Stroke hits every 40 seconds in the US, with 800,000 Americans each year suffering a stroke.
Strokes kill more than 125,000 Americans each year and leave many more with paralysis and lives that are changed forever.
High blood pressure, also called hypertension, is a significant contributor to stroke.
Sodium in our diets is a key contributor to hypertension.
Sounds like a good reason to cut our salt habit, doesn’t it? That’s especially true for our senior loved ones – and us if we’re over 50 – if we have already been diagnosed with high blood pressure.
Like many things that are good for us, it’s easier said than done!
We’ve prepared the Family Caregiver Video Tip below to educate you to better help senior loved ones cut salt from their lives.
Salt is Hidden in Many Foods
Limiting sodium in our daily diet to less than 2,300 mg is the target for most of us, but our older loved ones who have been told by their doctor they already have hypertension should be cutting it to 1,500 mg or less each day.
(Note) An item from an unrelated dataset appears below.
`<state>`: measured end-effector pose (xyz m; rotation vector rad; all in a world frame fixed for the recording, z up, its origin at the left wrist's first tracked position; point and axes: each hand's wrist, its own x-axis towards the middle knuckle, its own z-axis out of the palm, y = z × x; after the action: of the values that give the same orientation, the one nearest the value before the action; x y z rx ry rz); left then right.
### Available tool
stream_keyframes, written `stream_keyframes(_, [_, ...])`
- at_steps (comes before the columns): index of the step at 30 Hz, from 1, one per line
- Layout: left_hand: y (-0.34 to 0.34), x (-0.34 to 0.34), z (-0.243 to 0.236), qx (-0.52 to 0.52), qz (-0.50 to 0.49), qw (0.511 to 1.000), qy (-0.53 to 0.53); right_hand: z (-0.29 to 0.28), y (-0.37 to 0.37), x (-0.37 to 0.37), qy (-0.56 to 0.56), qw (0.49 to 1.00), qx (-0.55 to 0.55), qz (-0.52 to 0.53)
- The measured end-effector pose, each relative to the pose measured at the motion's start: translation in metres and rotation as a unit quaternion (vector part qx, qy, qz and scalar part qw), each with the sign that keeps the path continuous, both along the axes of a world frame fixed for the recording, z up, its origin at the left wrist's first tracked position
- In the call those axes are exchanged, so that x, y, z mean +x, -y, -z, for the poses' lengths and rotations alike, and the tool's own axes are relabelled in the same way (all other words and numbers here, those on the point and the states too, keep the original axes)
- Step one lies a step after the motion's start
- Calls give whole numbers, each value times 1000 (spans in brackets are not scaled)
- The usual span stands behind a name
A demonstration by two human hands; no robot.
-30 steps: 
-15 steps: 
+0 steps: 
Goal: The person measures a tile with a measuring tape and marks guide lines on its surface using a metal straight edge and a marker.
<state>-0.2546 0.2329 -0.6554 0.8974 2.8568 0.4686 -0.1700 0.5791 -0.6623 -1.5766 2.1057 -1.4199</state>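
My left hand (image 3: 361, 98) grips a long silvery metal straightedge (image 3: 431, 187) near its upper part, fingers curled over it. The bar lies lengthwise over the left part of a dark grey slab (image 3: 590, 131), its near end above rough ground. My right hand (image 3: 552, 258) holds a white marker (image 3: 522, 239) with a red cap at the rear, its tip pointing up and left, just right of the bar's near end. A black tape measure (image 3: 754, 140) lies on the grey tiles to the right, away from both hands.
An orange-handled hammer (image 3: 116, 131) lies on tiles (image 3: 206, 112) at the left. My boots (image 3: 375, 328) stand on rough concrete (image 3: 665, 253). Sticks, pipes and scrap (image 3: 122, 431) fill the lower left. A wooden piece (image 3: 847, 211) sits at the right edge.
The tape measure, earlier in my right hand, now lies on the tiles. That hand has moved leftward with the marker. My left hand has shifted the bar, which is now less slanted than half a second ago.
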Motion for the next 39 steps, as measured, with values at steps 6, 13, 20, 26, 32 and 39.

As Kathy explained in the video tip, step one in cutting the salt habit is getting rid of the salt shaker, not just from the dinner table but from the kitchen completely. It may take some time but, maybe with some help from the spice rack, it’s just a matter of sticking to it long enough to form the habit.
The other steps take a little more effort. Here are a few of them.
- Check food labels for the listed sodium content, focusing on those that contain less than 5% of our daily sodium intake; shoot for no more than 700 to 800 mg per meal.
- Use fresh or frozen vegetables without sauce rather than the canned or processed versions, which have salt added unless specifically labeled no salt added.
- Limit consumption of foods that are salted and cured, such as hot dogs, bacon, ham and luncheon meats.
- Avoid foods that are sold in brine (which is a fancy name for salt water), such as pickles and sauerkraut.
- Check out some new flavors and seasonings in the spice aisle of the grocery store to enhance foods without adding salt (check labels to ensure you’re not getting something with salt added, though).
Another tip from Kathy…check out our recent post on the DASH diet. No, that’s not just another fancy diet, but stands for Dietary Approaches to Stop Hypertension. Sounds right on target, doesn’t it.
By taking steps to help our senior loved ones avoid hypertension and fight off stroke, we can help make their lives better!